**YOUR ASSIGNMENT:**
Repeat the listing exactly. Any picture in it should be left out of the copy.

---

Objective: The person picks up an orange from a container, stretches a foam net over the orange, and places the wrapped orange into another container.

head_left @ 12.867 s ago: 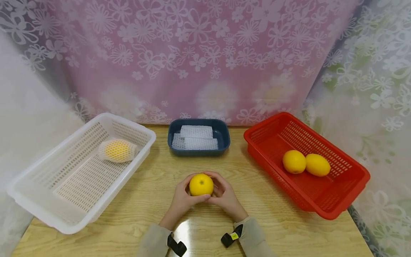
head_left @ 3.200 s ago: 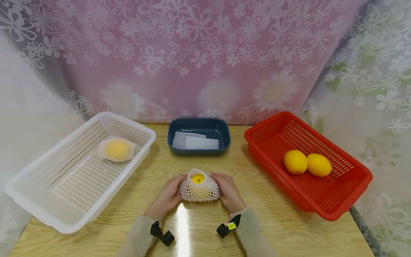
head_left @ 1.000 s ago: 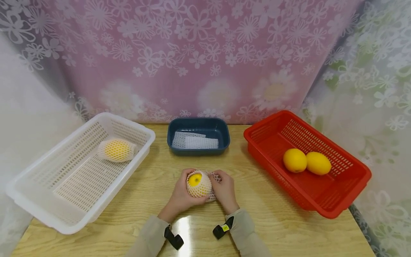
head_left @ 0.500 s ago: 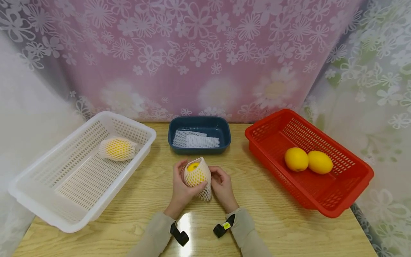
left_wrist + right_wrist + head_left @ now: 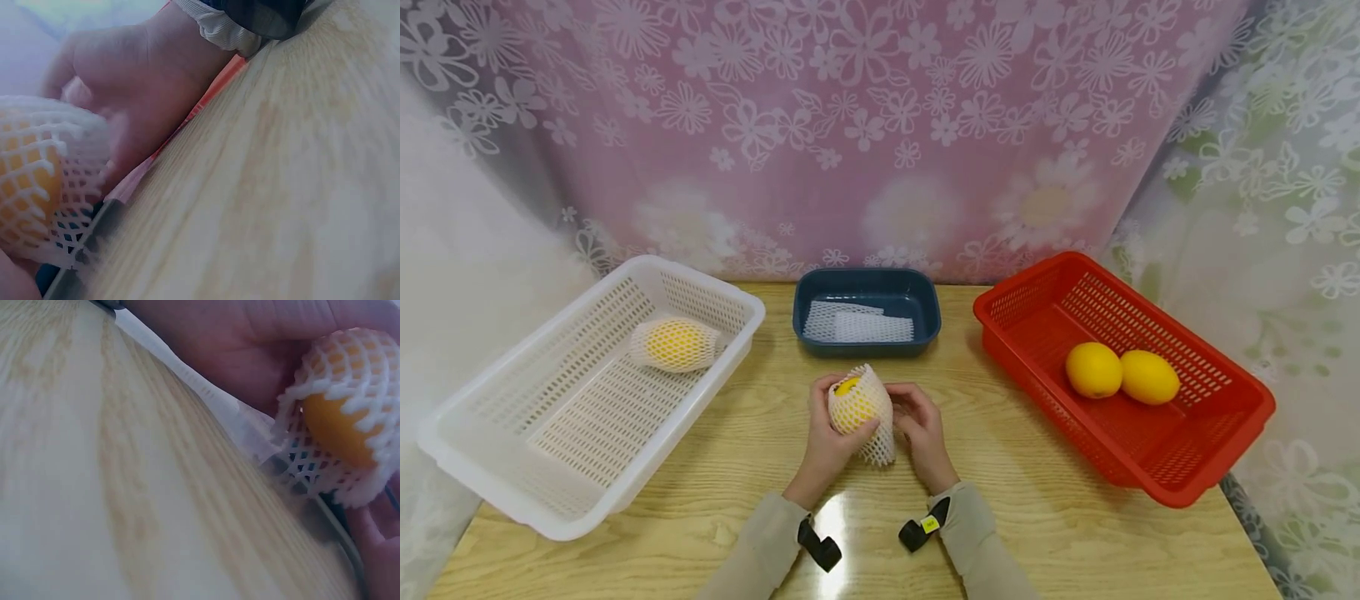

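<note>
In the head view, a yellow orange (image 5: 848, 386) sits tilted inside a white foam net (image 5: 880, 433), above the middle of the table. The net's loose end hangs down toward the right; the top of the fruit shows at the opening. My left hand (image 5: 829, 442) grips the netted fruit from the left, thumb across its front. At the net's right side is my right hand (image 5: 923, 433), its fingers bent and the fingertips partly hidden behind the net; whether they pinch it cannot be told. The left wrist view shows the foam net (image 5: 81, 162) beside the right hand (image 5: 134, 81).
A white basket (image 5: 482, 392) at left holds one netted fruit (image 5: 675, 344). The red basket (image 5: 1037, 375) at right holds two bare yellow fruits (image 5: 1093, 370). Behind the hands stands a blue tray (image 5: 867, 350) with flat foam nets (image 5: 874, 327).
The bare orange, held in both hands at first, is now inside a foam net taken from the blue tray. Over the last second the left hand has raised and tilted it; the net's end hangs lower.
</note>
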Demonstrator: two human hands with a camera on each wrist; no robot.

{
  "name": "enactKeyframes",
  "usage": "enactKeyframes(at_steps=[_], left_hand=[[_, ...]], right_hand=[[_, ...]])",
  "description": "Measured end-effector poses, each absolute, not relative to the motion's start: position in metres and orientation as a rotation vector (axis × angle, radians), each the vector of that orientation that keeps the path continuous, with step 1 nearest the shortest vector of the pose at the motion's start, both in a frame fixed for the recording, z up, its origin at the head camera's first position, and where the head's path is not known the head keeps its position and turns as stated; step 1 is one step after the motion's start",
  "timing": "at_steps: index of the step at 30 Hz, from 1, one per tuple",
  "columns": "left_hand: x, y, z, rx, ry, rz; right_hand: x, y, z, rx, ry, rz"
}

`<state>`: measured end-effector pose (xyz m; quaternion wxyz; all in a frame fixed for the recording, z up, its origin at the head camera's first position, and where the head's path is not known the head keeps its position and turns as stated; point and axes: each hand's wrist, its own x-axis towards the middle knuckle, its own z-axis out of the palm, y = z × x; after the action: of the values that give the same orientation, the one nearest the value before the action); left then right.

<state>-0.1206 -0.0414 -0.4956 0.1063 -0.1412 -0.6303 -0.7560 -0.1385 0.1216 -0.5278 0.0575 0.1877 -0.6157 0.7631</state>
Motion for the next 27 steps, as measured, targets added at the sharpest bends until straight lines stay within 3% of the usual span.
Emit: enactKeyframes(at_steps=[5,13,27], left_hand=[[-0.119,-0.041,-0.497,-0.406,-1.859,-2.171],[-0.131,-0.042,-0.526,-0.388,-1.805,-2.18],[-0.133,-0.043,-0.529,-0.533,-1.587,-2.33]], right_hand=[[-0.138,0.121,-0.526,0.724,-1.845,2.35],[-0.135,0.122,-0.526,0.734,-1.941,2.479],[-0.135,0.123,-0.524,0.412,-1.873,2.581]])
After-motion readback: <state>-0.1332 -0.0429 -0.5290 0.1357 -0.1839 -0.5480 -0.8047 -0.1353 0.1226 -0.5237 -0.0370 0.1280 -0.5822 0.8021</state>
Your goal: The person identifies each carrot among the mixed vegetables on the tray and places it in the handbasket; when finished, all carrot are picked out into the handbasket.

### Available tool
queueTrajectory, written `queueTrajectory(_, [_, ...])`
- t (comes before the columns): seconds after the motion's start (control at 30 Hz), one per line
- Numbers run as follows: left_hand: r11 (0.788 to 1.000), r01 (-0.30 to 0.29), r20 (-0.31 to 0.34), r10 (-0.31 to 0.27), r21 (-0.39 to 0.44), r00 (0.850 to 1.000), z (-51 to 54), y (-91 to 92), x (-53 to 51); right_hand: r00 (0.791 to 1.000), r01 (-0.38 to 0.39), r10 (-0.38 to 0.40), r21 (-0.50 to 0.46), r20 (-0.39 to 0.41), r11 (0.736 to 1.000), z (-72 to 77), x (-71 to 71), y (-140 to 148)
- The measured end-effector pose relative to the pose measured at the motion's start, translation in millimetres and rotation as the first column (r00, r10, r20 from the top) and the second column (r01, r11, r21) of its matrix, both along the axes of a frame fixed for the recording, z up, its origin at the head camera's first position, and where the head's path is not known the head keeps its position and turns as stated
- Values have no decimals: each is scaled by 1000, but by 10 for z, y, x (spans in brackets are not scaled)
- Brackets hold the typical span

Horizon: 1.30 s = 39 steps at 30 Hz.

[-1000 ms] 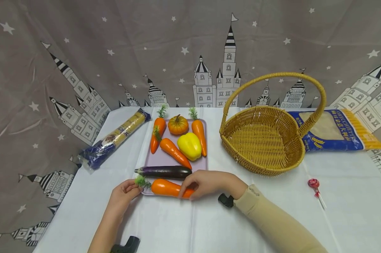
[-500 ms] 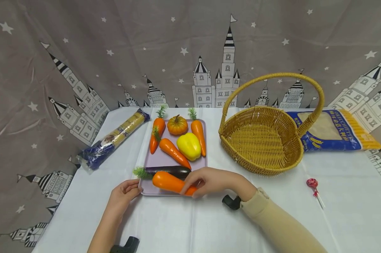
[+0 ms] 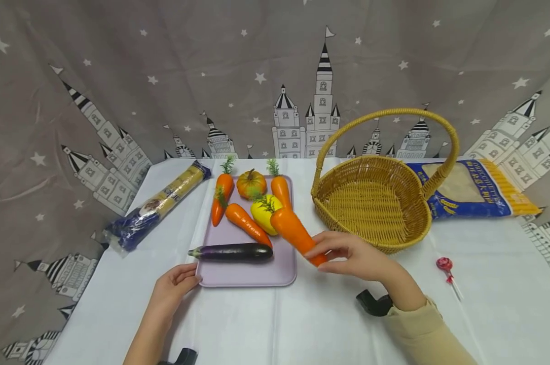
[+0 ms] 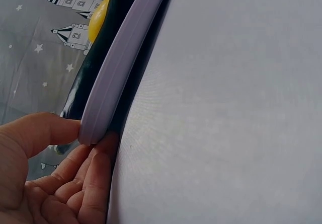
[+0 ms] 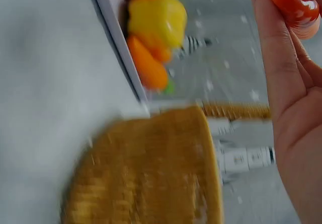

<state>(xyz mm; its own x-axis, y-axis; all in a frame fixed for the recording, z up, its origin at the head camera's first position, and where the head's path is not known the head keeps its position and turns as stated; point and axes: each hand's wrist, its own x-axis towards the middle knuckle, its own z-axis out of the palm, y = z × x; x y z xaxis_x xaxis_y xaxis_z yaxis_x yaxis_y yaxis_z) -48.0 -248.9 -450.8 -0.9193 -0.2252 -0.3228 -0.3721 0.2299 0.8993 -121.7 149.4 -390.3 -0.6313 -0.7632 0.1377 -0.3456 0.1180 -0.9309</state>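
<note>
My right hand [image 3: 359, 256] pinches an orange carrot [image 3: 293, 230] by its narrow end, raised over the tray's right edge with its leafy top toward the yellow bell pepper [image 3: 260, 219]. In the right wrist view the carrot's red-orange tip [image 5: 297, 5] shows between fingers and thumb. My left hand [image 3: 173, 286] grips the near left corner of the lilac tray [image 3: 247, 280]; the left wrist view has the thumb against the rim [image 4: 95, 113] and fingers under it. On the tray lie an eggplant [image 3: 233, 252], a small pumpkin [image 3: 251, 183] and three other carrots.
A wicker basket [image 3: 420, 235] with a tall handle stands right of the tray. Behind it lies a blue pasta bag [image 3: 484, 200]. A red lollipop [image 3: 444, 264] is at the right, and a long pasta packet [image 3: 160, 203] at the left. A printed curtain hangs behind.
My right hand has lifted the carrot off the front of the tray and carried it right and up, turning its leafy end away from me. The left hand stays at the tray corner.
</note>
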Motion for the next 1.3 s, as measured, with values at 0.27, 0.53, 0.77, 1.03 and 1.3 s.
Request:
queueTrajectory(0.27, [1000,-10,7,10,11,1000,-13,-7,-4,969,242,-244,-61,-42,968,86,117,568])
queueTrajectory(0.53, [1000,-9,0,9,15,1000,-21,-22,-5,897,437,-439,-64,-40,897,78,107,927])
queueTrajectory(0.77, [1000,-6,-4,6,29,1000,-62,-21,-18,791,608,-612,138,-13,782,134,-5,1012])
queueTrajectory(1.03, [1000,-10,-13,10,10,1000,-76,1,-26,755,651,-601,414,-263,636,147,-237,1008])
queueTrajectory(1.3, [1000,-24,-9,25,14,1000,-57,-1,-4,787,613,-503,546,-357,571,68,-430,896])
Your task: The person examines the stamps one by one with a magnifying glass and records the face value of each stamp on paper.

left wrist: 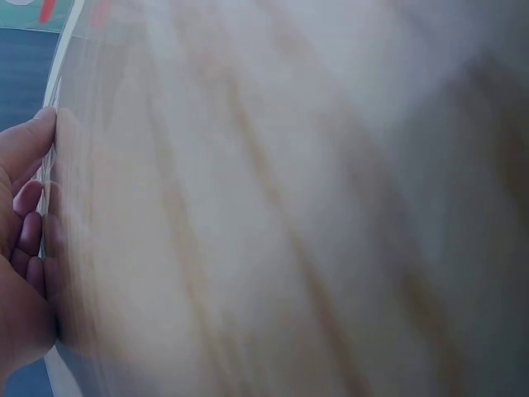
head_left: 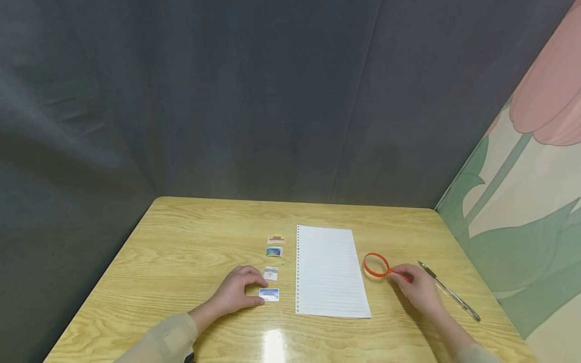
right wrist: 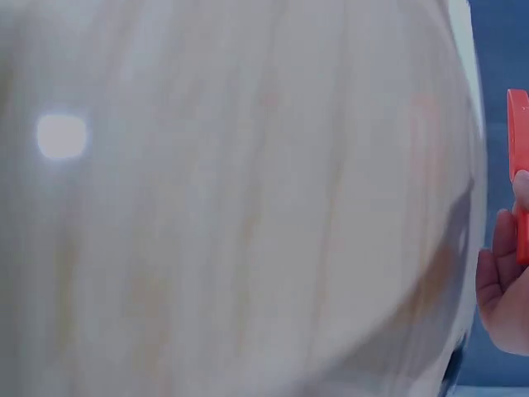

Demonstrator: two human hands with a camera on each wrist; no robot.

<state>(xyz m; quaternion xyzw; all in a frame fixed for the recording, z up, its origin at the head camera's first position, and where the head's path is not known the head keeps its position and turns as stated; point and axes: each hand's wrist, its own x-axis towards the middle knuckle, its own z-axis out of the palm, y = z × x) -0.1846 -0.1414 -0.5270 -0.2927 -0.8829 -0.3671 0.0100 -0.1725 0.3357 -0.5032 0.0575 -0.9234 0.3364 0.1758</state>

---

**OUTPUT FOR THIS TASK:**
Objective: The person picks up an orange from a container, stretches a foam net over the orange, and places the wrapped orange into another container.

head_left @ 12.867 s ago: 
head_left @ 3.200 s ago: 
head_left @ 1.000 s ago: 
head_left @ 0.500 s ago: 
left_wrist + right_wrist + head_left @ now: 

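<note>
In the head view, a yellow orange (image 5: 848, 386) sits tilted inside a white foam net (image 5: 880, 433), above the middle of the table. The net's loose end hangs down toward the right; the top of the fruit shows at the opening. My left hand (image 5: 829, 442) grips the netted fruit from the left, thumb across its front. At the net's right side is my right hand (image 5: 923, 433), its fingers bent and the fingertips partly hidden behind the net; whether they pinch it cannot be told. The left wrist view shows the foam net (image 5: 81, 162) beside the right hand (image 5: 134, 81).
A white basket (image 5: 482, 392) at left holds one netted fruit (image 5: 675, 344). The red basket (image 5: 1037, 375) at right holds two bare yellow fruits (image 5: 1093, 370). Behind the hands stands a blue tray (image 5: 867, 350) with flat foam nets (image 5: 874, 327).
The bare orange, held in both hands at first, is now inside a foam net taken from the blue tray. Over the last second the left hand has raised and tilted it; the net's end hangs lower.
</note>
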Demonstrator: two human hands with a camera on each wrist; no robot.

{
  "name": "enactKeyframes",
  "usage": "enactKeyframes(at_steps=[_], left_hand=[[_, ...]], right_hand=[[_, ...]])",
  "description": "Measured end-effector poses, each absolute, not relative to the motion's start: position in metres and orientation as a rotation vector (axis × angle, radians), each the vector of that orientation that keeps the path continuous, with step 1 nearest the shortest vector of the pose at the motion's start, both in a frame fixed for the recording, z up, its origin at the head camera's first position, and where the head's path is not known the head keeps its position and turns as stated; step 1 is one step after the motion's start",
  "timing": "at_steps: index of the step at 30 Hz, from 1, one per tuple",
  "columns": "left_hand: x, y, z, rx, ry, rz; right_hand: x, y, z, rx, ry, rz"
}

`<state>`: measured end-effector pose (xyz m; quaternion wxyz; all in a frame fixed for the recording, z up, its origin at the head camera's first position, and where the head's path is not known the head keeps its position and turns as stated; point and axes: each hand's wrist, its own x-axis towards the middle knuckle, its own z-axis out of the palm, y = z × x; after the action: of the values that give the same orientation, the one nearest the value before the action); left then right.

<state>-0.1206 -0.0414 -0.4956 0.1063 -0.1412 -0.6303 -0.7560 -0.1385 0.1216 -0.5278 0.0575 0.1877 -0.6157 0.7631</state>
Motion for the next 27 steps, as measured, targets added at the sharpest bends until straight lines stay within 3% of the usual span.
Emit: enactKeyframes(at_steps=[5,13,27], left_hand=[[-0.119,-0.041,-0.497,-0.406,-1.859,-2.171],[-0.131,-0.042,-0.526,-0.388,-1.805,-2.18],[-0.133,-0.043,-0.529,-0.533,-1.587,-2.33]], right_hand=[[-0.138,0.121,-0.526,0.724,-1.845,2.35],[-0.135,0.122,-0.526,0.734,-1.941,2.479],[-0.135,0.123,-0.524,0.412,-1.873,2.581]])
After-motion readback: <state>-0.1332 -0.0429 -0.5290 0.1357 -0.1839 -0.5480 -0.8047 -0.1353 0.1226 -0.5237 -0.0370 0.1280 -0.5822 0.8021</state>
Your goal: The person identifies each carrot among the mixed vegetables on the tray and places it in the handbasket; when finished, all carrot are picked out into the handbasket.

### Available tool
queueTrajectory, written `queueTrajectory(_, [_, ...])`
- t (comes before the columns): seconds after the motion's start (control at 30 Hz), one per line
- Numbers run as follows: left_hand: r11 (0.788 to 1.000), r01 (-0.30 to 0.29), r20 (-0.31 to 0.34), r10 (-0.31 to 0.27), r21 (-0.39 to 0.44), r00 (0.850 to 1.000), z (-51 to 54), y (-91 to 92), x (-53 to 51); right_hand: r00 (0.791 to 1.000), r01 (-0.38 to 0.39), r10 (-0.38 to 0.40), r21 (-0.50 to 0.46), r20 (-0.39 to 0.41), r11 (0.736 to 1.000), z (-72 to 77), x (-71 to 71), y (-140 to 148)
- The measured end-effector pose relative to the pose measured at the motion's start, translation in millimetres and rotation as the first column (r00, r10, r20 from the top) and the second column (r01, r11, r21) of its matrix, both along the axes of a frame fixed for the recording, z up, its origin at the head camera's first position, and where the head's path is not known the head keeps its position and turns as stated
- Values have no decimals: each is scaled by 1000, but by 10 for z, y, x (spans in brackets are not scaled)
- Brackets hold the typical span

Horizon: 1.30 s = 39 steps at 30 Hz.

[-1000 ms] 
[-500 ms] 
[+0 ms] 
[+0 ms] 
[+0 ms] 

<state>(xyz mm; its own x-axis, y-axis; all in a frame fixed for the recording, z up, its origin at the head camera's first position, and where the head's path is not known the head keeps its position and turns as stated; point and axes: each hand's wrist, its own x-axis towards the middle knuckle, its own z-axis out of the palm, y = z × x; x y z xaxis_x xaxis_y xaxis_z yaxis_x yaxis_y yaxis_z) -48.0 -248.9 -450.8 -0.9193 -0.2252 -0.3228 -0.3721 0.2299 0.8993 -121.7 149.4 -390.3 -0.6313 -0.7632 0.1377 -0.3456 0.1180 -0.9309</state>
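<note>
My right hand [image 3: 359, 256] pinches an orange carrot [image 3: 293, 230] by its narrow end, raised over the tray's right edge with its leafy top toward the yellow bell pepper [image 3: 260, 219]. In the right wrist view the carrot's red-orange tip [image 5: 297, 5] shows between fingers and thumb. My left hand [image 3: 173, 286] grips the near left corner of the lilac tray [image 3: 247, 280]; the left wrist view has the thumb against the rim [image 4: 95, 113] and fingers under it. On the tray lie an eggplant [image 3: 233, 252], a small pumpkin [image 3: 251, 183] and three other carrots.
A wicker basket [image 3: 420, 235] with a tall handle stands right of the tray. Behind it lies a blue pasta bag [image 3: 484, 200]. A red lollipop [image 3: 444, 264] is at the right, and a long pasta packet [image 3: 160, 203] at the left. A printed curtain hangs behind.
My right hand has lifted the carrot off the front of the tray and carried it right and up, turning its leafy end away from me. The left hand stays at the tray corner.
</note>
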Motion for the next 1.3 s, as measured, with values at 0.27, 0.53, 0.77, 1.03 and 1.3 s.
Request:
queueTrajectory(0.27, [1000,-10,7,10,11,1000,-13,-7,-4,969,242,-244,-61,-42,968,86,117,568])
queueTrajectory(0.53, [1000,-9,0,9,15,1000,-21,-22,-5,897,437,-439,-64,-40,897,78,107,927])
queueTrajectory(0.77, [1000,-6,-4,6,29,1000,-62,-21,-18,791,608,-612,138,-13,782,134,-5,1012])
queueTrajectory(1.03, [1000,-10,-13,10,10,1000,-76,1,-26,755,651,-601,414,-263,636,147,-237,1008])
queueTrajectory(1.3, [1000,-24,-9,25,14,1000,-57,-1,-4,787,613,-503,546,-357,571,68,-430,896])
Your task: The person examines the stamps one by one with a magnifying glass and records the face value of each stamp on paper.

left wrist: 
head_left: 
right wrist: 

Demonstrator: two human hands with a camera on each wrist; no robot.

<state>(xyz m; quaternion xyzw; all in a frame fixed for the recording, z up, its origin at the head camera's first position, and where the head's path is not known the head keeps its position and turns as stated; point and axes: each hand's wrist, its own x-axis towards the middle knuckle, its own z-axis out of the palm, y = z × x) -0.1846 -0.1414 -0.5270 -0.2927 -0.8829 -0.3671 0.0100 -0.1725 0.3357 -0.5032 0.0575 -0.9234 0.3364 0.1758</state>

Work on this exercise has concluded.